### Assignment:
Go through the records and copy each line where the word "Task" occurs.

### Excerpts from a dataset:
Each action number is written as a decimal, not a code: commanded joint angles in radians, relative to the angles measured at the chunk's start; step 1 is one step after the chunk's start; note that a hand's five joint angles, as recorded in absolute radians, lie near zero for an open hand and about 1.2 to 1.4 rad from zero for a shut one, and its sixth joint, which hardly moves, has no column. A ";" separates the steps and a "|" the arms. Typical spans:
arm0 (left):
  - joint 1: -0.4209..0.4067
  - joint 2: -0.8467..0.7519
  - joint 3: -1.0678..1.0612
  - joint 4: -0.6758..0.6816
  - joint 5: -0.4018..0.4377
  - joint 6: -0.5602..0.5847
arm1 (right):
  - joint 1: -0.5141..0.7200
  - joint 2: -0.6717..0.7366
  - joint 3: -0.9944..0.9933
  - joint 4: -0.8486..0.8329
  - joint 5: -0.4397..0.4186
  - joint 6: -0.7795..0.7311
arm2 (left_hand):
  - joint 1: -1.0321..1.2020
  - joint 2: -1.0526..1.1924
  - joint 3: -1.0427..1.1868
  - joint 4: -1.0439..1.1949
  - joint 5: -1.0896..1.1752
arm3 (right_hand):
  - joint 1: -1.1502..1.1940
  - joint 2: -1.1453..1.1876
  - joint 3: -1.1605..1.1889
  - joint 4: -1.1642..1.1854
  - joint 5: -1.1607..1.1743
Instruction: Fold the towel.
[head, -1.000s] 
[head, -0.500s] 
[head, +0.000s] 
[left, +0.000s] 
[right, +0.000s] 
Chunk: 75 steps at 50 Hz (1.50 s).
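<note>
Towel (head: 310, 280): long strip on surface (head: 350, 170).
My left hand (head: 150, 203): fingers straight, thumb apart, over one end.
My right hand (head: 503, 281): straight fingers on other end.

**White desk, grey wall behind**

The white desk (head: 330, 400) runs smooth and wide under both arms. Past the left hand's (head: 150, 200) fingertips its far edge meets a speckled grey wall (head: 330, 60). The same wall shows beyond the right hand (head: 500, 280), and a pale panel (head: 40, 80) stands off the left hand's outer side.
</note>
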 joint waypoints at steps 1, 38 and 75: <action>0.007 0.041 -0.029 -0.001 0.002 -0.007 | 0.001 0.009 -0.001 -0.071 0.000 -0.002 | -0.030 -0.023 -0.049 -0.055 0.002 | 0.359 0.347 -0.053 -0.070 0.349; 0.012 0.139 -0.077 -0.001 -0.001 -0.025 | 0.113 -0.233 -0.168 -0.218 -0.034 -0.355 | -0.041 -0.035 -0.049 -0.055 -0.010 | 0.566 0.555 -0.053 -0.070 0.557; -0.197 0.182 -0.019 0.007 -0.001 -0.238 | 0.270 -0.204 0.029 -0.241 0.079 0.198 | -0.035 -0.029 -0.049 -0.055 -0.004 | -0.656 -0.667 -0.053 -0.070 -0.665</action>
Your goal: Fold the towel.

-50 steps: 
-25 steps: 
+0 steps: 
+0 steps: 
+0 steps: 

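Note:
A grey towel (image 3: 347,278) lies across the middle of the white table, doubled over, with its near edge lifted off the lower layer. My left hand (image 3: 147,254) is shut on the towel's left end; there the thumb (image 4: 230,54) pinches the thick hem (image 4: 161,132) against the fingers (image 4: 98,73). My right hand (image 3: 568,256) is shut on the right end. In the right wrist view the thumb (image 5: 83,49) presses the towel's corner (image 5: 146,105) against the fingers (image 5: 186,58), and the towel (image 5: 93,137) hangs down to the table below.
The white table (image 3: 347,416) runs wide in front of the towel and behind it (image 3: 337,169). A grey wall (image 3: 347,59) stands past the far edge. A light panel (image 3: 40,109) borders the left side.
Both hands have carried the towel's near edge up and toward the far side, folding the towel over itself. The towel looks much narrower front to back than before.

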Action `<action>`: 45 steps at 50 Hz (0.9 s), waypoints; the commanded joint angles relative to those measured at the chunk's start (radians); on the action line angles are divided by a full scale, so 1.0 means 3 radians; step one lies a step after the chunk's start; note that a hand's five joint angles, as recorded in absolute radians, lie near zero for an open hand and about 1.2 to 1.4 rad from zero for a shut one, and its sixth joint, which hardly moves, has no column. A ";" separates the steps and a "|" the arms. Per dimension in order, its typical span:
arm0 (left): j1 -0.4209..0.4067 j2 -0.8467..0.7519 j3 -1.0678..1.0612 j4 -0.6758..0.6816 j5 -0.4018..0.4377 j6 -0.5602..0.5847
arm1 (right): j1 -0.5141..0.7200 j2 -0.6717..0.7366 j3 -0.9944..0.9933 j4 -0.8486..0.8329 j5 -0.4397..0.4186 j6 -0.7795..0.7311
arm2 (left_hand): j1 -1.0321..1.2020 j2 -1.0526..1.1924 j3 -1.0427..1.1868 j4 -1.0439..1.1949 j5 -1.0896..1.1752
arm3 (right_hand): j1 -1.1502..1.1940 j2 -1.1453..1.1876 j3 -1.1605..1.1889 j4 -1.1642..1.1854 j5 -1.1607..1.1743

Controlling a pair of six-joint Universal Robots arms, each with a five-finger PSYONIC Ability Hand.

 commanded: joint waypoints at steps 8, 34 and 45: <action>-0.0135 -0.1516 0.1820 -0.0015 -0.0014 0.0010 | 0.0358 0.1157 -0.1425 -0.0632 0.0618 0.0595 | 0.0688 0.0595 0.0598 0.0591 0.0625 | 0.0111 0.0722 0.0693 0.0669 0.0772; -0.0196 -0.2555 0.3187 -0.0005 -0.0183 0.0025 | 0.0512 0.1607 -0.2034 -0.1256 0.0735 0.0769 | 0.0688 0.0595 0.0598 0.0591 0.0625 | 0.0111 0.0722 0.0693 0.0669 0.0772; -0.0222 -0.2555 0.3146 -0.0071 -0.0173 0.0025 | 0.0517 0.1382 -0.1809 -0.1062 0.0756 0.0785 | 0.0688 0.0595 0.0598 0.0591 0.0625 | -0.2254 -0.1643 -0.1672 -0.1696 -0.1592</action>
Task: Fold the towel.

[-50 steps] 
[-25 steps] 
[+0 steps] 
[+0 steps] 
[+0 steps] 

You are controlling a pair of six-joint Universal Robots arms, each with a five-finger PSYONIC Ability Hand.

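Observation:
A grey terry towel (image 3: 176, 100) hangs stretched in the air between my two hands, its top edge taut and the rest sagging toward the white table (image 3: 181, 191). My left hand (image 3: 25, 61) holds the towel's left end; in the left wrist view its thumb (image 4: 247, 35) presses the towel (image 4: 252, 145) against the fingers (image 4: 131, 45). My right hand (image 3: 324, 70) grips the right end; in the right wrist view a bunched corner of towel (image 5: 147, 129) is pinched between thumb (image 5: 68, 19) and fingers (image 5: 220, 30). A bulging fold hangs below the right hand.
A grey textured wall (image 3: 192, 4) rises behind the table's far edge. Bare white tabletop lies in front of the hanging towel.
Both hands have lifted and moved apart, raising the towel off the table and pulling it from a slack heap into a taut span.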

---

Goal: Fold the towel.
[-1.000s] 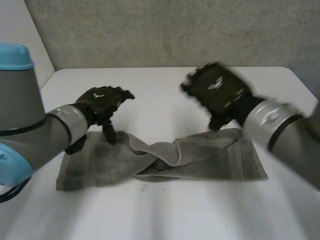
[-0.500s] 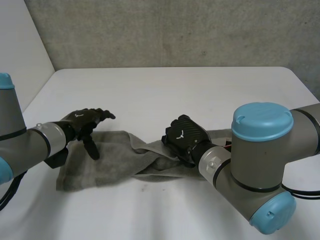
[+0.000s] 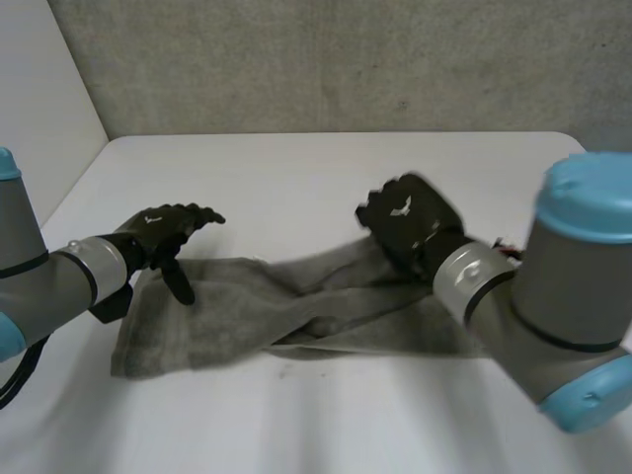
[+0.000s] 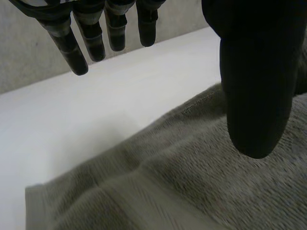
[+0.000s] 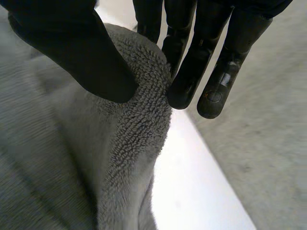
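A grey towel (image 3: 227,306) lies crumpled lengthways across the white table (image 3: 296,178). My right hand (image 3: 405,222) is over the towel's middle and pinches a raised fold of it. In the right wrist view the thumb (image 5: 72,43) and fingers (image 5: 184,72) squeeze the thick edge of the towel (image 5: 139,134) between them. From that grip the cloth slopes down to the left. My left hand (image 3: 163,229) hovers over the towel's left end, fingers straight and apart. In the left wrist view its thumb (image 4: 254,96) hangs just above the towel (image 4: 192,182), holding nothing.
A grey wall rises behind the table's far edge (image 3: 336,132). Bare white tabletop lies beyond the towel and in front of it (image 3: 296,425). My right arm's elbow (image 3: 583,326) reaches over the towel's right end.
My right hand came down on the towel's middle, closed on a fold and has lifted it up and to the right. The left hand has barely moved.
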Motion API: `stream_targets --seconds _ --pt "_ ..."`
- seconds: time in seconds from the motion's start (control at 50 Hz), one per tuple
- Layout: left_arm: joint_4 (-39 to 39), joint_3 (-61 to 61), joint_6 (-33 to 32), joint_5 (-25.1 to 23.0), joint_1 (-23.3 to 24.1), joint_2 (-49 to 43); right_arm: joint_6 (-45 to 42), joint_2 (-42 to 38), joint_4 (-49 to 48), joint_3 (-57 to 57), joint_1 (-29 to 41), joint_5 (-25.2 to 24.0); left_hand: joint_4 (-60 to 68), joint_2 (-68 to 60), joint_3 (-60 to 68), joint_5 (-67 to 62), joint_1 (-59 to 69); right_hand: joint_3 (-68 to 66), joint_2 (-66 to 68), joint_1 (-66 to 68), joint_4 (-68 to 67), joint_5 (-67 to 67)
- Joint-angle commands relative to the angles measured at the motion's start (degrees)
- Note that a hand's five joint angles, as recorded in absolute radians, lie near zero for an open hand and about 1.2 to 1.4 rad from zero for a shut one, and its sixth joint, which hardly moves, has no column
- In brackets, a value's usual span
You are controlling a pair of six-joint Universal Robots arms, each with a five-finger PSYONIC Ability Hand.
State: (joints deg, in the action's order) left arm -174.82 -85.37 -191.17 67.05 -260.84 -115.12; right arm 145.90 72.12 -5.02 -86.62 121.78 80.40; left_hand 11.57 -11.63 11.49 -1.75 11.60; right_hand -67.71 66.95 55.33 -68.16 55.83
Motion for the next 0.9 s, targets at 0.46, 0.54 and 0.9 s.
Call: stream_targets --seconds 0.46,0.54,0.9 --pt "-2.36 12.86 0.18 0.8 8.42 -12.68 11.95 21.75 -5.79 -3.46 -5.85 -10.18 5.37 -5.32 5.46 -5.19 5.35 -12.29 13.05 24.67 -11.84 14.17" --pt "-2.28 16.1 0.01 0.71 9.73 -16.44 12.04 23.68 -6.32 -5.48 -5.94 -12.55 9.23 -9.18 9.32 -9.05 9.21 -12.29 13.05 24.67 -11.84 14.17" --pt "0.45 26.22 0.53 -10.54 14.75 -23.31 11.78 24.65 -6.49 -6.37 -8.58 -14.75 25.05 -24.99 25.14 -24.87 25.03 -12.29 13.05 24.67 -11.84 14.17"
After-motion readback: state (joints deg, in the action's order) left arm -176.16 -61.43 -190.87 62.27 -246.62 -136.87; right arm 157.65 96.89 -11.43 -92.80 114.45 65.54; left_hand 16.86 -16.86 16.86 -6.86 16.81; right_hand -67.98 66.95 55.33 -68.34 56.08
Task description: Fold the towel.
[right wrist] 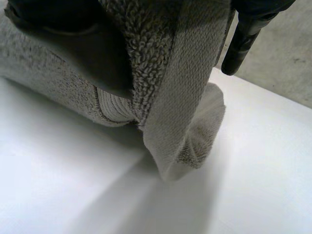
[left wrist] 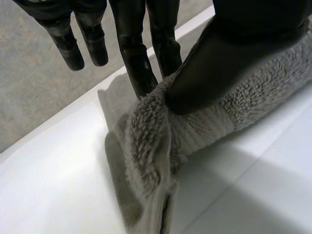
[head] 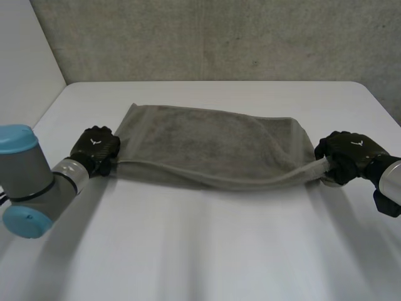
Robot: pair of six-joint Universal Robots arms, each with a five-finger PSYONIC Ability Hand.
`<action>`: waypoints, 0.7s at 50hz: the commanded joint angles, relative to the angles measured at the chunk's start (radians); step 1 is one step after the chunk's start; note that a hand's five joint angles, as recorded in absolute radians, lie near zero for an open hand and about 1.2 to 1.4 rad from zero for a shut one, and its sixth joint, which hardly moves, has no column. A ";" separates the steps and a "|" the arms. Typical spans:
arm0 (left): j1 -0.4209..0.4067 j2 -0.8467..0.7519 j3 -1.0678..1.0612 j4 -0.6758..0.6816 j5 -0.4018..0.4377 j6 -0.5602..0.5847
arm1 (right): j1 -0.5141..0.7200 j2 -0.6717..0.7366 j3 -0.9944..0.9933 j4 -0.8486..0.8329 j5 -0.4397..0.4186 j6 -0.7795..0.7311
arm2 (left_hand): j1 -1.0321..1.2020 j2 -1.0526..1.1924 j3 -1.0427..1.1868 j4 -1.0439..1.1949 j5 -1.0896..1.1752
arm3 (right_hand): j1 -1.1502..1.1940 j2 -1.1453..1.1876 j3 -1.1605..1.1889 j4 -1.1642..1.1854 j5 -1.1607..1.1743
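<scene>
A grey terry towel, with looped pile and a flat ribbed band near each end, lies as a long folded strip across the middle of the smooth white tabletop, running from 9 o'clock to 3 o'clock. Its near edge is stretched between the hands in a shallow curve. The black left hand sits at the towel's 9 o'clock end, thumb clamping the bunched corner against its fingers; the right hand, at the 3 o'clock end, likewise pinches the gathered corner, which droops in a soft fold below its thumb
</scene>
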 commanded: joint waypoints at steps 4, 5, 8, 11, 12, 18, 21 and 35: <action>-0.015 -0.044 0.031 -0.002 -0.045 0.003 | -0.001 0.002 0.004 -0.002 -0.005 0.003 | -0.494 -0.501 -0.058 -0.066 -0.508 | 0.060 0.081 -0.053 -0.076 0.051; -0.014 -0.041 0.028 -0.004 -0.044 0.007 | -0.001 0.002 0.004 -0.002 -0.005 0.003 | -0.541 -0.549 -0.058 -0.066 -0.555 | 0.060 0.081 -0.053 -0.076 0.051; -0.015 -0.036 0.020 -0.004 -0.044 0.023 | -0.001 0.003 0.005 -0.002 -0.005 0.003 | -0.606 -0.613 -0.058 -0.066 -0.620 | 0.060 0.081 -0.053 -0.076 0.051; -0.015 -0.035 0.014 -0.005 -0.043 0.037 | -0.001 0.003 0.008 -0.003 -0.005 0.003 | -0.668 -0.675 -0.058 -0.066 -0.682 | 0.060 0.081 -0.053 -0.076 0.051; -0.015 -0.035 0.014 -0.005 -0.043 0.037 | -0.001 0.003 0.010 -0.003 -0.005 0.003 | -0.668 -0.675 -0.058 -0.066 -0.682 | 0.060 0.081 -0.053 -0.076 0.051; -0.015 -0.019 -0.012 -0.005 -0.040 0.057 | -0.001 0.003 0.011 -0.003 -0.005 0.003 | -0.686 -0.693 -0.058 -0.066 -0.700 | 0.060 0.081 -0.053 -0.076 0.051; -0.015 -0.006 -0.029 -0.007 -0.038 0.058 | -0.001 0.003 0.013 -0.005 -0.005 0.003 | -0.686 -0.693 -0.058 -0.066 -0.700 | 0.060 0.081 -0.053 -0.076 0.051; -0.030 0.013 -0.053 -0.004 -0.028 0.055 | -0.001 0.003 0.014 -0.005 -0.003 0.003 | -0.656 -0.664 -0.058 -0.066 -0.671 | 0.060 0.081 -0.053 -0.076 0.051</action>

### Your solution:
Task: Fold the towel.
Task description: Fold the towel.

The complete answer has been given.